Japan’s economy stalls on exportsJapan’s economy grew less than forecast in the three months through June 30 as business spending contracted for a second-straight quarter and exporters struggled with the resurgent yen.
Gross domestic product expanded by an annualized 0.2 percent in the second quarter, less than the median estimate of economists for a 0.7 percent increase. Business spending declined 0.4 percent from the previous three months, according to data released by the Cabinet Office on Monday.
Private consumption increased 0.2 percent over the same period. Net exports subtracted 0.3 percentage point from GDP.
Policy makers are struggling to find a strategy to produce consistent growth, with the economy oscillating between slight expansion and contraction. Businesses and consumers have been reluctant to spend, resulting in negative GDP numbers in five quarters over three years.
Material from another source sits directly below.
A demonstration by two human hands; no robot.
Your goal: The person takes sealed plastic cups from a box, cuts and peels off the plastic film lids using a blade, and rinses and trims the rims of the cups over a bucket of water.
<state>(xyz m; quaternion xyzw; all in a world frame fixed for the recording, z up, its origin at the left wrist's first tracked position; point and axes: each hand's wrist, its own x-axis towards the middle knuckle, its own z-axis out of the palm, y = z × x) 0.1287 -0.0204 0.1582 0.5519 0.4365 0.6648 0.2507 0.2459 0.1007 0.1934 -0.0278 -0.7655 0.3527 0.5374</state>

The data keep pressure on the Bank of Japan to consider more monetary stimulus at its September meeting while increasing the need for the government to tackle structural obstacles to growth.
“With gains in the yen and declines in stocks, companies are holding off their spending,” said Atsushi Takeda, an economist at Itochu in Tokyo. “The yen’s gains are hurting exports when overseas demand remains weak.
“Looking ahead, public works spending will be the only support for the economy as the fiscal stimulus package will be carried out later this year,” said Takeda. “But there’s no change to the picture that the economy lacks a strong driver to boost growth, so we can’t really expect a solid recovery. The Bank of Japan will probably have no choice but to take some easing action at its September meeting,” he said.
Measured quarter on quarter, GDP didn’t budge. Private inventories’ contribution to GDP was zero. The GDP deflator rose 0.8 percent from a year ago. Purchases of regular cars were firm while that of mini cars was weak. TV purchases contributed to growth. There was a decline in eating out.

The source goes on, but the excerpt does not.